Le diable se cache dans les détails. Il y a fort à parier que le pétrole n’aurait pas eu le destin qu’on lui connait s’il n’avait pas été liquide à pression et température atmosphériques. Première source d’énergie primaire mondiale (33 % du total en 2019), il devance largement le charbon (27 %) – un combustible solide – et le gaz (24 %) [3]. Pour s’en convaincre, il suffit d’observer la mobilité de ces trois sources d’énergie : 66 % du pétrole traverse une frontière avant d’être utilisé, contre seulement 22 % du gaz et 12 % du charbon… [4]
Si le gaz a pris son essor avec un siècle de retard sur le pétrole, c’est donc en grande partie en raison de du caractère qui lui donne son nom. Car « gaz » est un terme trop générique qu’il convient de définir pour en apprécier sa richesse et ses subtilités.
A l’origine du gaz
Comme le pétrole, le gaz naturel est un mélange d’hydrocarbures – ces molécules dites carbonées, composées d’un ou plusieurs atomes de carbones – que l’on extrait d’une cavité souterraine imperméable dans lequel il est piégé.

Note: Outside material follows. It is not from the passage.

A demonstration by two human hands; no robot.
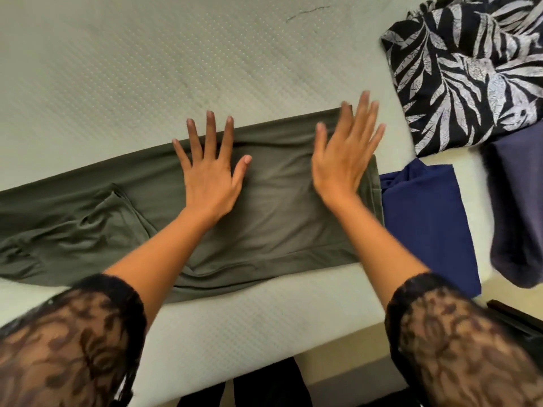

Gaz et pétrole y coexistent d’ailleurs bien souvent. Lorsqu’il remonte à la surface, ce gaz se retrouve à pression et température atmosphériques. Là, les hydrocarbures que forment cette soupe réagissent différemment. Ceux dont les molécules n’ont pas plus de quatre atomes de carbone deviennent gazeux ; les autres, qui ont entre cinq et huit atomes de carbone, se condensent : on les appelle, dans le jargon, le « condensat de gaz naturel ». Liquide, celui-ci est traité et ses constituants rentrent dans la composition l’essence, du kérosène, du naphta, etc.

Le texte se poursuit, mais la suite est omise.